Fueron diez segundos pero para mí duraron toda una vida. Pensé que sería al revés y que pasarían rápido y sin poder disfrutarlos. Me senté a su lado y busqué el teléfono para inmortalizar el encuentro.
En ese momento me di cuenta que estaba más nervioso de lo que imaginaba. La ansiedad me jugó una mala pasada e hizo que el celular desapareciera. Entre los seis bolsillos del pantalón y los ocho del chaleco se hizo casi imposible encontrarlo. Pasaron unos pocos segundos, los suficientes para pensar que si había perdido el teléfono, justo en ese momento, no me lo perdonaría en toda mi vida.
Ahí estaba. Lo había encontrado. Escondido en el último de los bolsillos. Ahora el desafío era activar la cámara, posar y retratar un momento inolvidable.
Entre los nervios, la felicidad y la ansiedad hice lo mejor que pude. Mi cara no alcanzó a reflejar todo lo que sentía y lo más inteligente que se me ocurrió decir fue: "Fotooooooo". Un papelón.
En una breve charla alcancé a preguntarle cómo estaba, le hice un comentario del calor y si le gustaba la Villa Olímpica. A los minutos se levantó y subió al colectivo para ir a entrenar.
Para él fue un día más, para mí el más importante de mi carrera. Lo vi jugar varias veces: en Río de Janeiro, en Córdoba y en Buenos Aires. Mi cuenta pendiente es haber estado en un partido de la NBA. Lo entrevisté un par de veces entre cientos de periodistas.
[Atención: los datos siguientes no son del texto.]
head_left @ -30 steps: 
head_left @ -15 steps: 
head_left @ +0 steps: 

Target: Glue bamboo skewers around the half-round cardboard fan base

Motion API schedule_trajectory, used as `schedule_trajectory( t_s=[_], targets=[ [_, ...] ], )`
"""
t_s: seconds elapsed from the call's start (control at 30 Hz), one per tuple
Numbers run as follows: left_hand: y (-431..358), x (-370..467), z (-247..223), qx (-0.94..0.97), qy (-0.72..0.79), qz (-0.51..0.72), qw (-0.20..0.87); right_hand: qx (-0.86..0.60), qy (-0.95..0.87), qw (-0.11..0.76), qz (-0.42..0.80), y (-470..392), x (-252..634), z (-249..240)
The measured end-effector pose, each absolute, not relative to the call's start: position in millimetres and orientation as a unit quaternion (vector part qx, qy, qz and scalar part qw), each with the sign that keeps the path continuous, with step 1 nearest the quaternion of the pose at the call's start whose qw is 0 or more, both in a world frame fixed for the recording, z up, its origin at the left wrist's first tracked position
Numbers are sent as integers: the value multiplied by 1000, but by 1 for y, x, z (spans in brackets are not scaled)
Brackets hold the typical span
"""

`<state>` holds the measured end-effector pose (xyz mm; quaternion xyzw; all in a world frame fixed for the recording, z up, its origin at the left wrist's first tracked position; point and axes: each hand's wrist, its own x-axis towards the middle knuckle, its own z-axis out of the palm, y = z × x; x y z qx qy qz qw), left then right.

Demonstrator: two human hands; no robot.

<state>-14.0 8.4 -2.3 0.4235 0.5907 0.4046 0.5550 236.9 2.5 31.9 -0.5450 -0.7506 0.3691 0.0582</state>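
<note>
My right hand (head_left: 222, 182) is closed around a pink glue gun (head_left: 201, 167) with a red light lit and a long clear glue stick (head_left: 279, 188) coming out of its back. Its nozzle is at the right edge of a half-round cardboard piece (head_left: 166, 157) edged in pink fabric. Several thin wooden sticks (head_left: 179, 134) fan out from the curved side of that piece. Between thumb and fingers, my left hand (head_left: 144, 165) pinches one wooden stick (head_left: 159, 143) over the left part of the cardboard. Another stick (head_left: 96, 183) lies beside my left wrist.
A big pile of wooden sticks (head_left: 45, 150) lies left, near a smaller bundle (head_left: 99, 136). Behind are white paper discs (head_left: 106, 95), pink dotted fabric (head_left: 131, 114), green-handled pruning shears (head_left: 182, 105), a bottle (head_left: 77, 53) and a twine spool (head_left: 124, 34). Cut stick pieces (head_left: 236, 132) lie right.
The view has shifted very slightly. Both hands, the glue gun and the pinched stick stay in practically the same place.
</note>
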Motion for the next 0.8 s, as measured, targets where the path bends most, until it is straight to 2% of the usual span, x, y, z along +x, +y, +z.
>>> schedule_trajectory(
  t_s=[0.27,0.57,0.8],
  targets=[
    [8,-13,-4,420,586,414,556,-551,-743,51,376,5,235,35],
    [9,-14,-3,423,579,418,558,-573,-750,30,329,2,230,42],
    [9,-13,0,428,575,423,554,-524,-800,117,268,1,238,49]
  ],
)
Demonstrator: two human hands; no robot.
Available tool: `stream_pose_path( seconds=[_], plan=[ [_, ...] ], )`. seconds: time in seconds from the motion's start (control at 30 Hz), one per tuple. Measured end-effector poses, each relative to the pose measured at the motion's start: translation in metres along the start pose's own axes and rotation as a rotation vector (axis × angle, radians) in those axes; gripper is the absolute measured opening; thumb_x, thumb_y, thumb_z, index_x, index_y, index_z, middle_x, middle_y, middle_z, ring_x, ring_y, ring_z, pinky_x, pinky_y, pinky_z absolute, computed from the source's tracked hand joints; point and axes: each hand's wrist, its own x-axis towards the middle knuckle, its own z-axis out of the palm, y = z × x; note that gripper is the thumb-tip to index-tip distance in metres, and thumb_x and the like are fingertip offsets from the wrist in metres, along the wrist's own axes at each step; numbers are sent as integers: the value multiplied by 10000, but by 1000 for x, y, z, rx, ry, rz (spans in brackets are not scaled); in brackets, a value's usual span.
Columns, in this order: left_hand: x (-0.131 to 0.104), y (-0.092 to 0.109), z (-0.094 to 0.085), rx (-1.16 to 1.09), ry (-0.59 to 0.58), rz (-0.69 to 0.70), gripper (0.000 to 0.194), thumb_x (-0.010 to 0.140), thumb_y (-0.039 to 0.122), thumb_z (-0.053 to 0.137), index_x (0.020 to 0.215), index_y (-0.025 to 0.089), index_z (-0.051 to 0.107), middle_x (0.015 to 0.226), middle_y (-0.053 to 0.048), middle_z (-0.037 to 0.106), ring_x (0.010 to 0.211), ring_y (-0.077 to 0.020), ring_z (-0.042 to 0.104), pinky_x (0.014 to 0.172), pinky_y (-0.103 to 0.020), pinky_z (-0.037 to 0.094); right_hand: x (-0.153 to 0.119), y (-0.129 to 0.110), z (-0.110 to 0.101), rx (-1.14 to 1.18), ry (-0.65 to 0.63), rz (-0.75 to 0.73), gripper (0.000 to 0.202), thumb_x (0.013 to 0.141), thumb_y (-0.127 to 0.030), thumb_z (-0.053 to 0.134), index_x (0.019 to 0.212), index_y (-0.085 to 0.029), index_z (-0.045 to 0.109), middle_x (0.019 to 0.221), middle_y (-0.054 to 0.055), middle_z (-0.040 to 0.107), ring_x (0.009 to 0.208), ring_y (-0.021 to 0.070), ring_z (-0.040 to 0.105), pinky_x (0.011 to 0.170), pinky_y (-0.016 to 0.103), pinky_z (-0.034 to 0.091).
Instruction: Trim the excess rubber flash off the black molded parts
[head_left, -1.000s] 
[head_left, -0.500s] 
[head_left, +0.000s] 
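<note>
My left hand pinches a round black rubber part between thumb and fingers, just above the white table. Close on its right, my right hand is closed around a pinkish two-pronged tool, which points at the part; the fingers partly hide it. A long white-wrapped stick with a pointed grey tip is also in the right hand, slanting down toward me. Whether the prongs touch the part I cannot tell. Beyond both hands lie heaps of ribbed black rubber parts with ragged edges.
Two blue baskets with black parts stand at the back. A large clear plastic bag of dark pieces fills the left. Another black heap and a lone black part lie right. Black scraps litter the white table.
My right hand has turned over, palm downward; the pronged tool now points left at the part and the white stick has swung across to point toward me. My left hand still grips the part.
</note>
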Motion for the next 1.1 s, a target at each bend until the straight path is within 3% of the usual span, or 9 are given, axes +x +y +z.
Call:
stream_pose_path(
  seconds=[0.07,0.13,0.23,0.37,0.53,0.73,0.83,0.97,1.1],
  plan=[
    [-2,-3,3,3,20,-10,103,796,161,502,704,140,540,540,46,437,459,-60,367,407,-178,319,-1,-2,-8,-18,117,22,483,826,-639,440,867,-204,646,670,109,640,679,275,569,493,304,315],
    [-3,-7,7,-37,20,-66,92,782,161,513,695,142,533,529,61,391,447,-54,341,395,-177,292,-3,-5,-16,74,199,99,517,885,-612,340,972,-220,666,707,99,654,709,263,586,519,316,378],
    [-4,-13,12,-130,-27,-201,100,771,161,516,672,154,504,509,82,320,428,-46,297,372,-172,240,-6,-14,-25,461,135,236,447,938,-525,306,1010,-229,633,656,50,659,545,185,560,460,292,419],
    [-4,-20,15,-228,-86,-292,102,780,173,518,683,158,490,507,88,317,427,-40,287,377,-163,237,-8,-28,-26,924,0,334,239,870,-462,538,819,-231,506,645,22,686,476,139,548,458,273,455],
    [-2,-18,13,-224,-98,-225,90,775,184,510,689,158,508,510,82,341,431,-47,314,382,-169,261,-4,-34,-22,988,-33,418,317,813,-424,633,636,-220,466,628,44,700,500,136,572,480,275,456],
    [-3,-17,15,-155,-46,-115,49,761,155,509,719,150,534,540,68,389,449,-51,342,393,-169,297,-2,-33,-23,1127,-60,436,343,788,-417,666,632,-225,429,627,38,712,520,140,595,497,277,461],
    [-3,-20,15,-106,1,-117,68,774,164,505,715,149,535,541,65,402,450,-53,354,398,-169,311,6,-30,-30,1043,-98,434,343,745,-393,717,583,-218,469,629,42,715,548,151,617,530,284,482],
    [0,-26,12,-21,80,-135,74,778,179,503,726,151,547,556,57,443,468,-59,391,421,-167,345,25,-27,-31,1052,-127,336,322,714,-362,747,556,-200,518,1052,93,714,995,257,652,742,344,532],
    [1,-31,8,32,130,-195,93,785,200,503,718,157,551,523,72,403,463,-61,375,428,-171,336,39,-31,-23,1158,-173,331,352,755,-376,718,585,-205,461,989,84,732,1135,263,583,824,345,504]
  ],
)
Pero nunca fue como aquel lunes 8 de agosto de 2016. Justo nueve días antes de que se retirara de la Selección Argentina.
Fueron sólo tres minutos, pero solo estuvimos él, mi cámara y yo.
Seguramente él no lo recuerde, yo no lo voy a olvidar nunca en mi vida.
Para él fue un lunes más, para mi fue el día que conocí a Dios.
Por todo lo que hiciste, simplemente #GraciasManu.